What you are asked to do
Every line of the data below that holds the string "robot" needs to be reported.

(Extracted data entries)
◆ ◆ ◆ ◆ ◆ ◆ ◆

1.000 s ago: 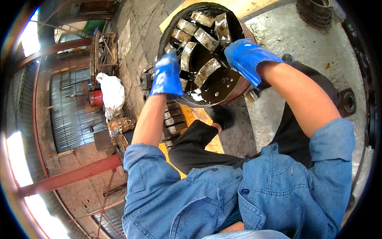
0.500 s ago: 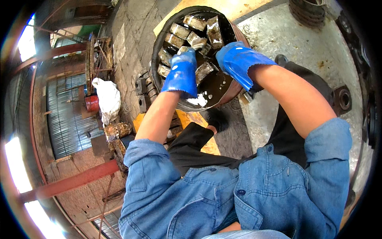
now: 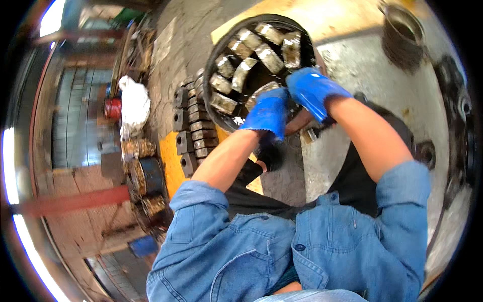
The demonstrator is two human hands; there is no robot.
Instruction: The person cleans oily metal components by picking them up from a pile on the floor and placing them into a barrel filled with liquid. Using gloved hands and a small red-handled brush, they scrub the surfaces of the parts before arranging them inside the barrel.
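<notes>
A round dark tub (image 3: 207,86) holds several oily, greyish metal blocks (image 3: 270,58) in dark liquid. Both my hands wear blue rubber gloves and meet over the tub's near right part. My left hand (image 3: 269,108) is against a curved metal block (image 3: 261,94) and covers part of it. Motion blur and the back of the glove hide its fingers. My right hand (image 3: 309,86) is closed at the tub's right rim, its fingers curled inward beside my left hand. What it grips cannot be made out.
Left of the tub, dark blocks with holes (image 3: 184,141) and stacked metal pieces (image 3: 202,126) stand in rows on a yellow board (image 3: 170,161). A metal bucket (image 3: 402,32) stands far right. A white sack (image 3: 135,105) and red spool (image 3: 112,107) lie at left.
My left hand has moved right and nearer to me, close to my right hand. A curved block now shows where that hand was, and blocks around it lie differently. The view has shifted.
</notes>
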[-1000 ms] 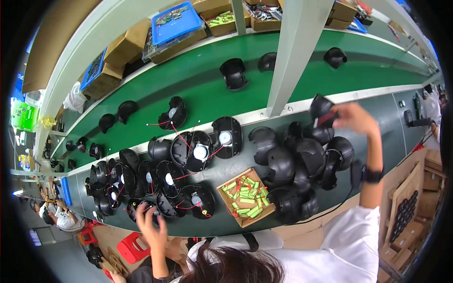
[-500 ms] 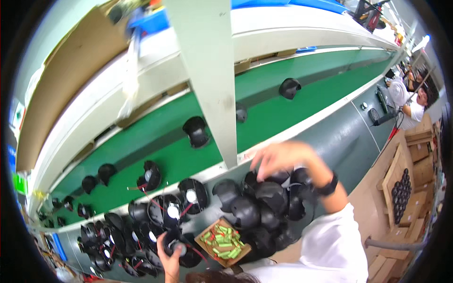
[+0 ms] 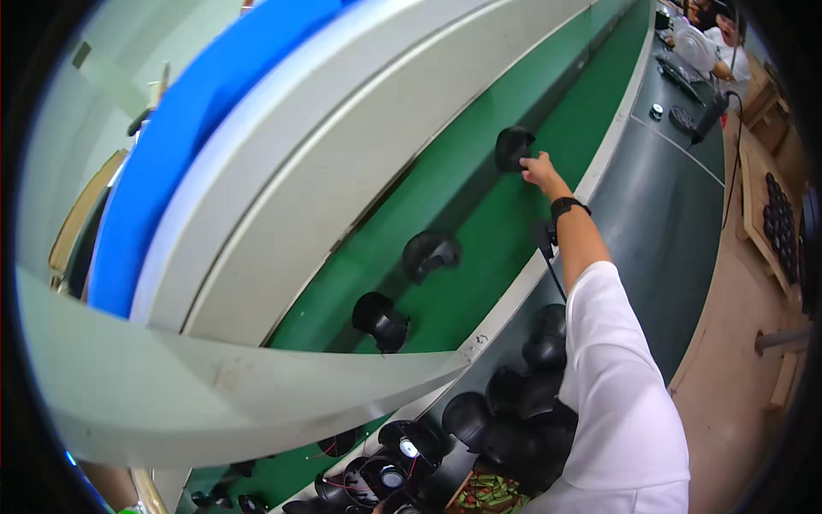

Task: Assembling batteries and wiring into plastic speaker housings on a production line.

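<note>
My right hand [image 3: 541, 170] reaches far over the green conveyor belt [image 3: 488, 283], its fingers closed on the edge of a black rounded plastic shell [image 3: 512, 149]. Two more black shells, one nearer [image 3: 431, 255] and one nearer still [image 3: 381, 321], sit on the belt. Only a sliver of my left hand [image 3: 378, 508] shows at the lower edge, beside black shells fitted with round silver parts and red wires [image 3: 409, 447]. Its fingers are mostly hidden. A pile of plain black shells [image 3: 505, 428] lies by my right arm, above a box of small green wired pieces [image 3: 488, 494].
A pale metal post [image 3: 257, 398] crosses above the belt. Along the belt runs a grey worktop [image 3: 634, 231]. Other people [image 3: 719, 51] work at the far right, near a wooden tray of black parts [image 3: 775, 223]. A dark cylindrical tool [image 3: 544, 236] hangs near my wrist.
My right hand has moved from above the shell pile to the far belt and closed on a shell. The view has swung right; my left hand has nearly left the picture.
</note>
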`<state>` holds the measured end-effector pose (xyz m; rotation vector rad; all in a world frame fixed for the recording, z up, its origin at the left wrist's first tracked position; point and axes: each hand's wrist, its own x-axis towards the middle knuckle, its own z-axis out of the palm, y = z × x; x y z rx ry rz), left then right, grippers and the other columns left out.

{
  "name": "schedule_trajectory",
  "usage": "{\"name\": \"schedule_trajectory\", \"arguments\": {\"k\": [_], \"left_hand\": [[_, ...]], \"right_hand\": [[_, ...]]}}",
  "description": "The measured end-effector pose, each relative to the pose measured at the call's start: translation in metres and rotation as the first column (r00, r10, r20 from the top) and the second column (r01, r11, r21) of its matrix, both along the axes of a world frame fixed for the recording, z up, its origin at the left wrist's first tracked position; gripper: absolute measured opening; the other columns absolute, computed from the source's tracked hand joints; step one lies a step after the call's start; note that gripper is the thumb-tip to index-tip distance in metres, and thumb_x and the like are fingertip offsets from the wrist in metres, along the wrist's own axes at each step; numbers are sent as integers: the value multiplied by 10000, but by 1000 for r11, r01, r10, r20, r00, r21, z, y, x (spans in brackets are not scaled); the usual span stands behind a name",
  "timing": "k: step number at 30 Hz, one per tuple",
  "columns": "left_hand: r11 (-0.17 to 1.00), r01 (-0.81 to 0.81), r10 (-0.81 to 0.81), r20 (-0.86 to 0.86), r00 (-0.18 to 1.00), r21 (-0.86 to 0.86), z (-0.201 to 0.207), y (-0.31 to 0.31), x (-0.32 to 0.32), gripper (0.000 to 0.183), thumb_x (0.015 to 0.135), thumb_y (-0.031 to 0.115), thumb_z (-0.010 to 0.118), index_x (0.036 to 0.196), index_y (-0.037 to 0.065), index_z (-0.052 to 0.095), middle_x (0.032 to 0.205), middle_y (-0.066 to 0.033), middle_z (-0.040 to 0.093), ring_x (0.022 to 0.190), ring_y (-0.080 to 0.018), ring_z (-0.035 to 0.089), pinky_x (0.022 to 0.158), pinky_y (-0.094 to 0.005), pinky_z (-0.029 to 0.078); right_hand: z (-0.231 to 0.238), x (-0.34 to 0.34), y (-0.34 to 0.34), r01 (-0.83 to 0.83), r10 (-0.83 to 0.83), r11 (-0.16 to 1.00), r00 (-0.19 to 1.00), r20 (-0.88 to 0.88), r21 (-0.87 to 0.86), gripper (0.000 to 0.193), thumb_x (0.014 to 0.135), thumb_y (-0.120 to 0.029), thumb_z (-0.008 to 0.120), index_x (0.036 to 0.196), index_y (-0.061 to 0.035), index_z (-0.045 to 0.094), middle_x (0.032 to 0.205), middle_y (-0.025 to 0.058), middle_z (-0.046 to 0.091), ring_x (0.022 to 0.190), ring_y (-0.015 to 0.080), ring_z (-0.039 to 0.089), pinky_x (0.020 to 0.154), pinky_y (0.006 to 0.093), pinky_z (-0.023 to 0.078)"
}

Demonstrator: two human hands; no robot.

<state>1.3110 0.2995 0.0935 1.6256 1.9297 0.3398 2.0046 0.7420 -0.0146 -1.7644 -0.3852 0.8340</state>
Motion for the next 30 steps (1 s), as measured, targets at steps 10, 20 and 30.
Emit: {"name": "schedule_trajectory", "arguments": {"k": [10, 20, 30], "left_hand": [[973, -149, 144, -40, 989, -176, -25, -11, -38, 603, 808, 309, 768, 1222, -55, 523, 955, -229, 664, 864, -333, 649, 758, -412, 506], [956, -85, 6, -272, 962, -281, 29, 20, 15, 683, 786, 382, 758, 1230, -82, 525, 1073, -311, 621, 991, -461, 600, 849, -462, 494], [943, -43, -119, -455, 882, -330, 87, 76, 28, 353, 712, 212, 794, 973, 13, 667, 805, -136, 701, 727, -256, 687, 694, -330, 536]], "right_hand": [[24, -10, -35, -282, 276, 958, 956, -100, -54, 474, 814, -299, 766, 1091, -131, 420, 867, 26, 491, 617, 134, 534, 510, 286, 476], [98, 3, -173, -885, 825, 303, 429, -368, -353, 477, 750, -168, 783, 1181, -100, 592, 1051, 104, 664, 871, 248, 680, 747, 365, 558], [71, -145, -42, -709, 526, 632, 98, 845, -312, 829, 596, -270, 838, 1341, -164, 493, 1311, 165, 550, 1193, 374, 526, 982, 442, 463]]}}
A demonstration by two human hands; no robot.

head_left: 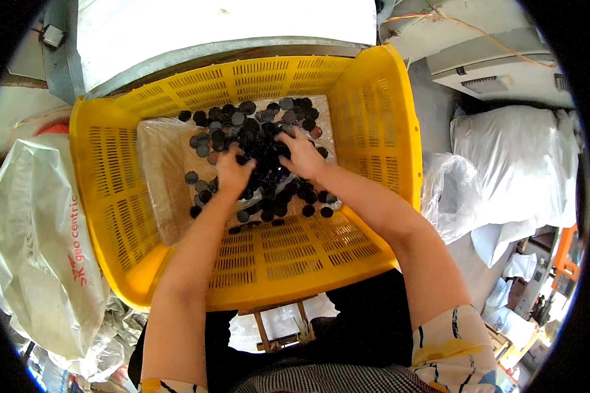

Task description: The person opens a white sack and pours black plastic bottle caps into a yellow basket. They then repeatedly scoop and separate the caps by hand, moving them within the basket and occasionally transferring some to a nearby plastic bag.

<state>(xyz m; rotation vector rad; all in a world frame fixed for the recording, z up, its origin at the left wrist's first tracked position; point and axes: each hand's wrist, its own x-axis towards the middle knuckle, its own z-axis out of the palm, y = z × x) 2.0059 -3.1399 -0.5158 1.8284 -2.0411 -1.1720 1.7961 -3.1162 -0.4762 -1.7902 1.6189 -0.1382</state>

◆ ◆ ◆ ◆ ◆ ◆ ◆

Answer space
The demonstrator is two human hands; there is no robot.
Demonstrator: two human hands; no robot.
A demonstration by two human hands; no robot.

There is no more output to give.